The Old Testament, which is the first part of the Jewish Scriptures, has various passages that address the topic of death. Here are some of the main points:
- Death is a consequence of sin: In the book of Genesis, God warns Adam and Eve that if they eat from the tree of knowledge of good and evil, they will surely die. After they disobey God’s command, death becomes a reality for all humans.
- Death is a separation of body and soul: The book of Ecclesiastes describes death as the moment when the “dust returns to the earth as it was, and the spirit returns to God who gave it” (Ecclesiastes 12:7). In other words, death is the separation of the physical body from the soul/spirit.
- God is sovereign over death: The book of Job teaches that God is in control of life and death. Job says, “The Lord gave, and the Lord has taken away; blessed be the name of the Lord” (Job 1:21). In other words, even though death may be difficult to accept, ultimately it is part of God’s plan.
- There is hope beyond death: While the Old Testament doesn’t provide a lot of details about what happens after death, there are some hints of an afterlife. For example, in the book of Daniel, it says that “Many of those who sleep in the dust of the earth shall awake, some to everlasting life, and some to shame and everlasting contempt” (Daniel 12:2).

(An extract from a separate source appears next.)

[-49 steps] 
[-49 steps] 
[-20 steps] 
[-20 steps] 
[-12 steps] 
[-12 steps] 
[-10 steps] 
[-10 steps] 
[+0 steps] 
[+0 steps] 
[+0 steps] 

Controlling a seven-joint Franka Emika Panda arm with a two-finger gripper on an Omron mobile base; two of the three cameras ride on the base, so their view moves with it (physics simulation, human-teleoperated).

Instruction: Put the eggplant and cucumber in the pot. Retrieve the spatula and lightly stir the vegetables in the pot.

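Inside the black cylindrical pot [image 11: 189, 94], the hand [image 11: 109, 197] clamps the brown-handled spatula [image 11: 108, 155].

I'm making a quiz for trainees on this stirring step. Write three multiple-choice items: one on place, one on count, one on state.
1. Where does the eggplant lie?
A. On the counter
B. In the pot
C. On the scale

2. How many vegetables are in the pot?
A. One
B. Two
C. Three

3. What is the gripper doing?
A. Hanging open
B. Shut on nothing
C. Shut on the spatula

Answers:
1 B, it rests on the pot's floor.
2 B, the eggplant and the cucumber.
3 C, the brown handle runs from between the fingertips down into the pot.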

- (Daniel 12:13) is the final verse of the book of Daniel in the Old Testament. It says, “But go your way till the end. And you shall rest and shall stand in your allotted place at the end of the days.” This verse is a conclusion to the vision that Daniel had been given about the end times and the resurrection of the dead. The phrase “go your way” implies that Daniel should continue with his life and not worry about what he has seen. The phrase “you shall rest” is a reference to Daniel’s death and his eventual resurrection. The phrase “allotted place” suggests that there is a specific place for each person in God’s plan and that Daniel will be included in this plan. Overall, Daniel 12:13 provides a sense of comfort and assurance that God is in control of the future and that there is a place for each person in His plan.
Overall, the Old Testament views death as a consequence of sin, a source of grief, and ultimately under God’s sovereign control. (Ecclesiastes 9:5) says, “For the living know that they will die, but the dead know nothing, and they have no more reward, for the memory of them is forgotten.” That means that when we die, we have no consciousness. However, there is hope that there is something beyond death, and as mentioned before, there will be a day of Judgement and those who are with God will rise again.
The Hope of Resurrection: The idea that God has the power to raise the dead to new life is a recurring theme in the Old Testament. For example, in Job 19:25-26, Job says, “For I know that my Redeemer lives, and at the last, he will stand upon the earth. And after my skin has been thus destroyed, yet in my flesh, I shall see God.” This passage expresses Job’s hope that he will be resurrected to see God in the future.
Resurrection Prophecy: Some of the Old Testament prophecies speak specifically of the resurrection of the dead. For example, in Ezekiel 37:1-14, the prophet has a vision of a valley of dry bones, which God causes to come back to life, representing the restoration of Israel. Similarly, in Daniel 12:1-3, Daniel sees a vision of the resurrection of the dead, some to eternal life and others to eternal judgment.
Resurrection in Psalms: Some of the Psalms speak of the hope of resurrection, such as Psalm 16:9-11, which says, “Therefore my heart is glad, and my whole being rejoices; my flesh also dwells secure. For you will not abandon my soul to Sheol, or let your holy one see corruption. You make known to me the path of life; in your presence, there is fullness of joy; at your right hand are pleasures forevermore.”